No Concern, No Timeline, No Passion

NoConcernI recently had a conversation with an associate of mine in the US across ‘no concern on timeline in the business environment’. As you can imagine the conversation turned into a heated debate and we lead the discussion to ‘where is the driver of Passion’ in the business environment.

Knowing where your professional passions lie puts “you in a good position,” says Dorie Clark, the author of Reinventing You: Define Your Brand, Imagine Your Future. Lots of people don’t know what they want to do. “They’re struggling because they know they’re not happy doing what they’re doing, but they don’t know what else is out there.” An idea is certainly a promising start, but executing it while holding down a busy full-time job is undoubtedly a challenge. “You’ve nailed the one percent inspiration, now it’s time for the 99% perspiration,” says Daniel Gulati, the coauthor of Passion & Purpose: Stories from the Best and Brightest Young Business Leaders.

So exactly why are people so unhappy in the workplace, why is there so much no concern’, well, lets start with business decisions.

If everyone in a company made ordinary business decisions in a commonsense way, a company could be unstoppable. It turns out that very few people, in companies or anywhere else, make ordinary business decisions in a commonsense way. Most companies don’t fail for lack of talent or strategic vision. They fail for lack of execution—the mundane blocking and tackling that the great companies consistently do well and strive to do better.

So what happened to daily, tiny miracles and emotional intelligence driven by leadership.
Senior management cannot manage without a thorough mastery of the details of its business. To my knowledge, no CEO can claim to be in charge of the organisation unless within nano-seconds and I mean this literally, can a CEO answer the following questions:

  • What are the company’s revenues per employee?
  • How do the figures compare with the competition’s?
  • What are the revenue-per-employee figures for each of the company’s leading product lines?
  • What explains recent trends in each line?
  • What is the average outgoing quality level in each product line? How many orders are delinquent?
  • Which of the company’s top 20 executives are standouts, which are low performers, and why?
  • Which departments could recover from a major competitive shock, and which are vulnerable to change?
  • What are the yields, costs, and cycle times at every manufacturing operation?
  • What explains the company’s stock market valuation relative to its competitors’?

Could this be a formula for “micromanagement” by the CEO…..? Will top executives get lost in the details and lose sight of broader strategic imperatives? Being in command of detail does not mean interfering where you don’t belong. Collecting information, reviewing it regularly, and sharing it widely allows you to practice management by exception in the truest sense. So long as you stick to  strategy and process.

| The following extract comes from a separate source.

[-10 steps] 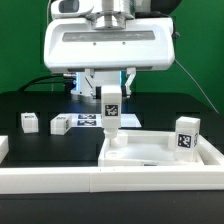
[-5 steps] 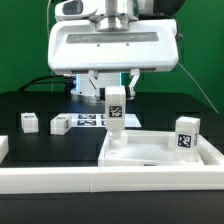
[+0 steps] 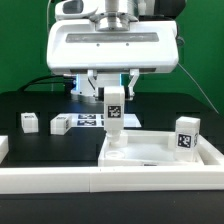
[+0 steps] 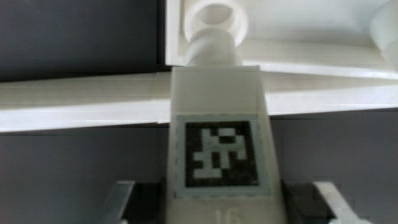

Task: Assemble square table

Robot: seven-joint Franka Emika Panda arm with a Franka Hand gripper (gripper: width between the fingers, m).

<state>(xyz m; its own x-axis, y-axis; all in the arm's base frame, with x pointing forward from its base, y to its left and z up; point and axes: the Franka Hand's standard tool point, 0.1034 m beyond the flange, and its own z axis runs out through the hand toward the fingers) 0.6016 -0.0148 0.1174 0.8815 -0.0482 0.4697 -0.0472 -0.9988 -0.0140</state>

Great people alone do not guarantee corporate success but no company can succeed without them. Sounds like a truism, right? Yet how many companies are as scientific about hiring as they are about designing new products or perfecting the latest market-research techniques? Hiring is one of the most bureaucratic, passive, and arbitrary parts of corporate life.

Most companies, and certainly most big companies, do just the opposite. Managers sit behind their desks and wait for personnel to parade candidates through their office. Of course, personnel is never as motivated as the hiring manager is to fill an open slot. As the hiring schedule falls behind, the manager grows increasingly desperate and makes an offer to the first warm body that meets rudimentary requirements. This approach guarantees that the quality of the company’s work force will nicely (and disastrously) mirror the quality of the available talent market. The organisation drifts toward average.

Middle managers can be an organisation’s most enduring strength. They are more aware of the company’s day-to-day business realities than any other group, and they are earnest, committed, and creative. Middle managers can also cause companies to grow fat and being non-competitive, not because they can not do their jobs, but because they think their jobs are the most important in the world and thus lose sight of the broader corporate imperative. In organisations that suffer from this disease (and it afflicts the majority of large companies), middle managers clamor for resources while top managers are chartered to hold the line. Usually, top managers are forced to cave in because middle managers can call on so much more information and functional expertise. How can a senior executive turn down a request for resources (people, equipment, expenses) when a well-respected middle manager makes a plausible argument that the department will unravel without them, probably taking the company with it?

The moment senior executives buy into the tunnel vision of their middle managers, they really have lost control of the company. If that happens, it’s not the middle managers’ fault; they’re simply delivering their tasks as they understand them.

There are many issues to tackle in the organisation to reignite Passion’ and effect Organisational Behaviour’ some of these issues can be addressed at a local level of operation, but experience stated that it is better to effect transformation and change from the top down and bottom to maximise true effectiveness, especially when you are effecting; attitude, personal sensitivities, and culture.

Culture is one of the most important factors that affects how executives organise themselves internally and to the external world. Some cultures emphasise the individual while others stress the group.
Finally, the real question is to know if the the anticipated change will impact culture or if the result is the culture.
Changing corporate culture is changing people, make them adopt new individual and collective values.
Changing the system is making some behaviors logical, accepted, coherent in the workplace.